Directions:
Your answer must be the full listing below, repeated exactly, with no pictures in it.

Material provided:
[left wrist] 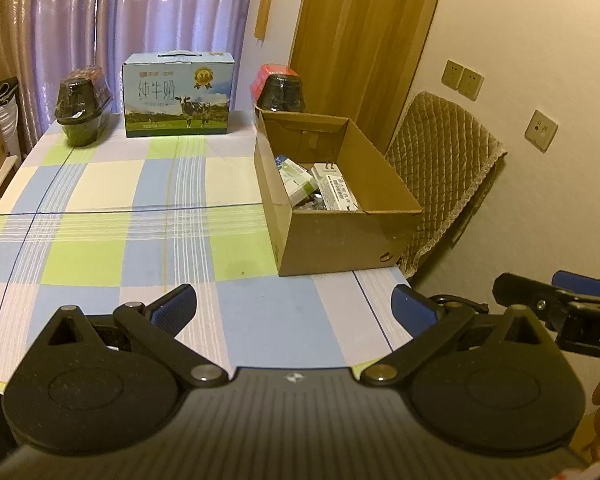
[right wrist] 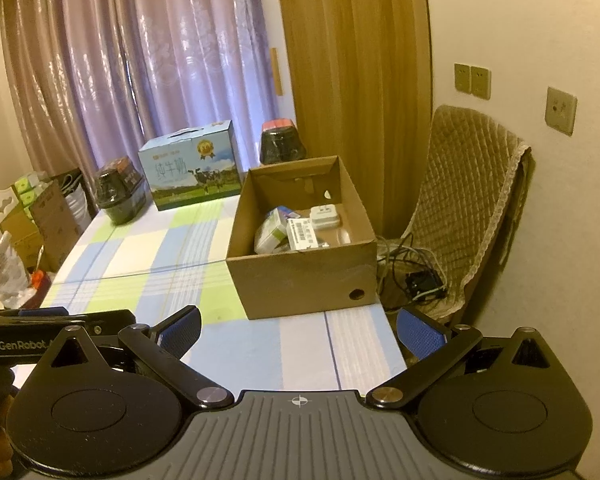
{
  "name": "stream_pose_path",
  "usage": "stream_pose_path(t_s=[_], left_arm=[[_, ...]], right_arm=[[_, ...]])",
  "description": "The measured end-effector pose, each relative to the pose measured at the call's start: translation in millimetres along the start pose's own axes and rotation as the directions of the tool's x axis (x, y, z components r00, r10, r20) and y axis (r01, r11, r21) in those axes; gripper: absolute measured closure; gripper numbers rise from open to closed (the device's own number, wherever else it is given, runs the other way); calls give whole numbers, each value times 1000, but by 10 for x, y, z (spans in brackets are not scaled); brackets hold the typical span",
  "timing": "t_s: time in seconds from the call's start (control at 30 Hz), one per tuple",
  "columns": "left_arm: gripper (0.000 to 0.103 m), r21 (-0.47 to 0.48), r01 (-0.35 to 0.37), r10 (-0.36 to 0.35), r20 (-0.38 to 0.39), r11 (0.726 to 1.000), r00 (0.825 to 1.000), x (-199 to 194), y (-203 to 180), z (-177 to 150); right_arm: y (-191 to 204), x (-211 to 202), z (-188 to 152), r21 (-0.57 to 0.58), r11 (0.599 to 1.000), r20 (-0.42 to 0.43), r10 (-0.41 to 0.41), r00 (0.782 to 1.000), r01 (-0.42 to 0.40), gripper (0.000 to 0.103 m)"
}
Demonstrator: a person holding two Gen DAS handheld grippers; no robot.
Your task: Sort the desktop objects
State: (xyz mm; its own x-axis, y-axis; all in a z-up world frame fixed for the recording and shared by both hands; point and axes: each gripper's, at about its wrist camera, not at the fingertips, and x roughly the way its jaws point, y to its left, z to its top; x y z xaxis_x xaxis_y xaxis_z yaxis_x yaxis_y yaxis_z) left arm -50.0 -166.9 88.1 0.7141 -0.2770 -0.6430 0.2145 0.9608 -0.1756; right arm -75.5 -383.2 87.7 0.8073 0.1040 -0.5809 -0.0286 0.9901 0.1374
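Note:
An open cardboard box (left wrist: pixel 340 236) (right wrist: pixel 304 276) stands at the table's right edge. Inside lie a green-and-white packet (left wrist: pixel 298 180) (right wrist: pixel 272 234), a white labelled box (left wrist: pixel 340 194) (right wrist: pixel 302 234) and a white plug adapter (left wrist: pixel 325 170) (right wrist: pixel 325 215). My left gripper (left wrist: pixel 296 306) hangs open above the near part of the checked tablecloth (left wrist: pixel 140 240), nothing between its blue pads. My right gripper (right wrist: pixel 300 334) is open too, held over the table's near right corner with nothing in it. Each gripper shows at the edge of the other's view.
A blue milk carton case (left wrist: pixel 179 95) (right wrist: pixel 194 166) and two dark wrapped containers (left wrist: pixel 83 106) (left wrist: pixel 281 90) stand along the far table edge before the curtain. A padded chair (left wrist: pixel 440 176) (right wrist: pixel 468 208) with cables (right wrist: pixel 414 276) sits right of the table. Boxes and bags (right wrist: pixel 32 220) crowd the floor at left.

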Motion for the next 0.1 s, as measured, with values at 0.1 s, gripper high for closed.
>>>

Completed task:
[left wrist] 
[right wrist] 
{
  "name": "stream_pose_path",
  "usage": "stream_pose_path(t_s=[_], left_arm=[[_, ...]], right_arm=[[_, ...]])",
  "description": "The measured end-effector pose, each relative to the pose measured at the call's start: translation in millimetres along the start pose's own axes and rotation as the directions of the tool's x axis (x, y, z components r00, r10, r20) and y axis (r01, r11, r21) in those axes; gripper: absolute measured closure; gripper numbers rise from open to closed (the device's own number, wherever else it is given, runs the other way); calls give whole numbers, each value times 1000, but by 10 for x, y, z (spans in brackets are not scaled); brackets hold the typical span",
  "timing": "t_s: time in seconds from the call's start (control at 30 Hz), one per tuple",
  "columns": "left_arm: gripper (0.000 to 0.103 m), r21 (-0.47 to 0.48), r01 (-0.35 to 0.37), r10 (-0.36 to 0.35), r20 (-0.38 to 0.39), r11 (0.726 to 1.000), r00 (0.825 to 1.000), x (-199 to 194), y (-203 to 180), z (-177 to 150); right_arm: y (-191 to 204), x (-211 to 202), z (-188 to 152), r21 (-0.57 to 0.58), r11 (0.599 to 1.000), r20 (-0.42 to 0.43), r10 (-0.41 to 0.41), r00 (0.782 to 1.000), r01 (-0.42 to 0.40), gripper (0.000 to 0.103 m)"
}
Demonstrator: a person holding two Gen DAS handheld grippers; no robot.
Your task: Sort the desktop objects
State: (xyz mm; its own x-axis, y-axis; all in a z-up world frame fixed for the recording and shared by both hands; point and axes: each gripper's, at about its wrist camera, not at the fingertips, and x roughly the way its jaws point, y to its left, z to its top; x y z xaxis_x xaxis_y xaxis_z yaxis_x yaxis_y yaxis_z) left arm -50.0 -166.9 88.1 0.7141 -0.2770 -0.6430 0.2145 0.9608 -0.1756; right arm -75.5 -383.2 87.7 0.8073 0.1040 -0.5809 -0.0286 0.9901 0.1374
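Note:
An open cardboard box (left wrist: pixel 340 236) (right wrist: pixel 304 276) stands at the table's right edge. Inside lie a green-and-white packet (left wrist: pixel 298 180) (right wrist: pixel 272 234), a white labelled box (left wrist: pixel 340 194) (right wrist: pixel 302 234) and a white plug adapter (left wrist: pixel 325 170) (right wrist: pixel 325 215). My left gripper (left wrist: pixel 296 306) hangs open above the near part of the checked tablecloth (left wrist: pixel 140 240), nothing between its blue pads. My right gripper (right wrist: pixel 300 334) is open too, held over the table's near right corner with nothing in it. Each gripper shows at the edge of the other's view.
A blue milk carton case (left wrist: pixel 179 95) (right wrist: pixel 194 166) and two dark wrapped containers (left wrist: pixel 83 106) (left wrist: pixel 281 90) stand along the far table edge before the curtain. A padded chair (left wrist: pixel 440 176) (right wrist: pixel 468 208) with cables (right wrist: pixel 414 276) sits right of the table. Boxes and bags (right wrist: pixel 32 220) crowd the floor at left.
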
Motion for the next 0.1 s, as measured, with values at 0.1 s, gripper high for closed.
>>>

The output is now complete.